Liam lächelte grimmig: „Die Blatta sind intelligent geworden. Ihr Nest war unter der Kirche, das Gebäude war nur eine Falle.“
Er sah auf, als auch Jane in den kleinen Raum sprang, der offenbar dazu gedacht war, die verschiedenen Seilzüge der Glocken zu warten.
„Was tut ihr hier, Kinder? Sie werden uns gleich überrennen!“
„Ihr müsst hier weg!“, widersprach Caspar. Jane schwieg und starrte auf die Wunden, die Liam und Daria bedeckten.

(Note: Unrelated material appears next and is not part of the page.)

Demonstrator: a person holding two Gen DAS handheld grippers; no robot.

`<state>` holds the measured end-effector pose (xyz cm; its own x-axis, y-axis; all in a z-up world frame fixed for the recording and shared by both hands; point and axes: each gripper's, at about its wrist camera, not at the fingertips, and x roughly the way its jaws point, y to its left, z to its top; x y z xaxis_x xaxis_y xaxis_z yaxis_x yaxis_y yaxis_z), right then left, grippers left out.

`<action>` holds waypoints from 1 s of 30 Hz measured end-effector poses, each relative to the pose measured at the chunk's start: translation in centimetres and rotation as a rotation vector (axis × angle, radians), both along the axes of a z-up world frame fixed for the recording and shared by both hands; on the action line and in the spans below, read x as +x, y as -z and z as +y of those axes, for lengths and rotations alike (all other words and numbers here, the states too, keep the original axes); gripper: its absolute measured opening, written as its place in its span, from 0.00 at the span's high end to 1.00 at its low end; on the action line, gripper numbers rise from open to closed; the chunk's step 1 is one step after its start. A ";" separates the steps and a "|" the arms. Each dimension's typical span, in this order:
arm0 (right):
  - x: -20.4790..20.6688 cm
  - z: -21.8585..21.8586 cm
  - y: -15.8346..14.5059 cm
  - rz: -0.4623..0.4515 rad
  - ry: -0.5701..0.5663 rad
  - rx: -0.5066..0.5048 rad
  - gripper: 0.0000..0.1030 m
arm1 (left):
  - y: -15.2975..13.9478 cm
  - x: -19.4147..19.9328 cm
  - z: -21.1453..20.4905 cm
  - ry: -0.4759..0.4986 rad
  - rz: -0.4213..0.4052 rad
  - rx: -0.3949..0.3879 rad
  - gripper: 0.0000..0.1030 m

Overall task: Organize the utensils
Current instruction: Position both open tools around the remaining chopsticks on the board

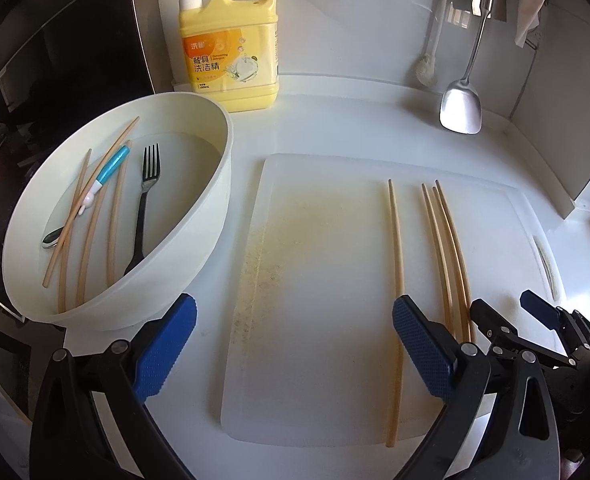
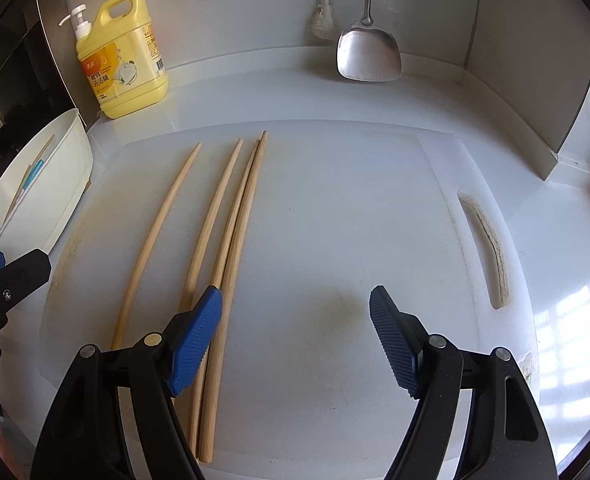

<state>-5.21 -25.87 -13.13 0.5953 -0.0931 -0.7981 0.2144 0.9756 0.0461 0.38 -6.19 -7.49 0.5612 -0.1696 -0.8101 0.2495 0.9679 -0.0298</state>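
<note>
A white cutting board lies on the counter with several wooden chopsticks on it: one apart and three close together. A white basin on the left holds more chopsticks, a black fork and a spoon with a blue and white handle. My left gripper is open and empty above the board's near part. My right gripper is open and empty, its left finger over the three chopsticks; it also shows in the left wrist view.
A yellow dish soap jug stands at the back left. A steel spatula and a white brush hang at the back wall. A dark appliance stands at the far left.
</note>
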 end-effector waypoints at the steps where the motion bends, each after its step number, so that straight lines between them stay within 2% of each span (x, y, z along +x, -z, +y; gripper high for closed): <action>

„Ihr versteht das nicht“, sagte Liam: „Sie haben uns in unsere eigenen Fallen gejagt. Sie sind zu intelligent und zu viele! Wir müssen sie aufhalten!“
Liam deutete auf etwas, das neben ihm lag. Caspar schnappte nach Luft, als er einen riesigen Haufen Explosiva erkannte.
„Paps, was hast du vor?“, fragte er unsicher.
„Ich warte, bis die Blatta hierhin kommen“, sagte Liam grimmig: „Und dann jage ich die Mistkerle in die Luft!“
„Das – nein!“, Jane rang nach Worten. Auch Caspar schüttelte sofort den Kopf.
„Geht!“, schrie Liam sie an: „Bevor sie uns umkreisen.“
„Ich lasse dich nicht zurück!“, rief Caspar: „Ich –“
Liam schnitt ihm das Wort ab: „Du wirst tun, was ich dir sage, Caspar! Ihr müsst entkommen. Wenigstens ihr.“
„Nein!“, sagte Caspar und trat vor. Mit einer schnellen Bewegung trat er Liam das Gewehr aus der Hand: „Du wirst nicht den Helden spielen!“
Hinter dem Rücken streckte er eine Hand nach Jane aus. Sie verstand. Er fühlte ihre kurzen Finger in der Handfläche und hörte, wie sie sich neben Daria fallen ließ.
Über ihnen kratzte etwas. Liam sah Caspar mit einem wahnsinnigen Ausdruck an, als er sich das Gewehr erneut schnappte: „Ich werde die Blatta vernichten!“
Liam schoss auf den Haufen aus Dynamit. Im gleichen Moment packte Caspar seine Schulter und schloss die Augen.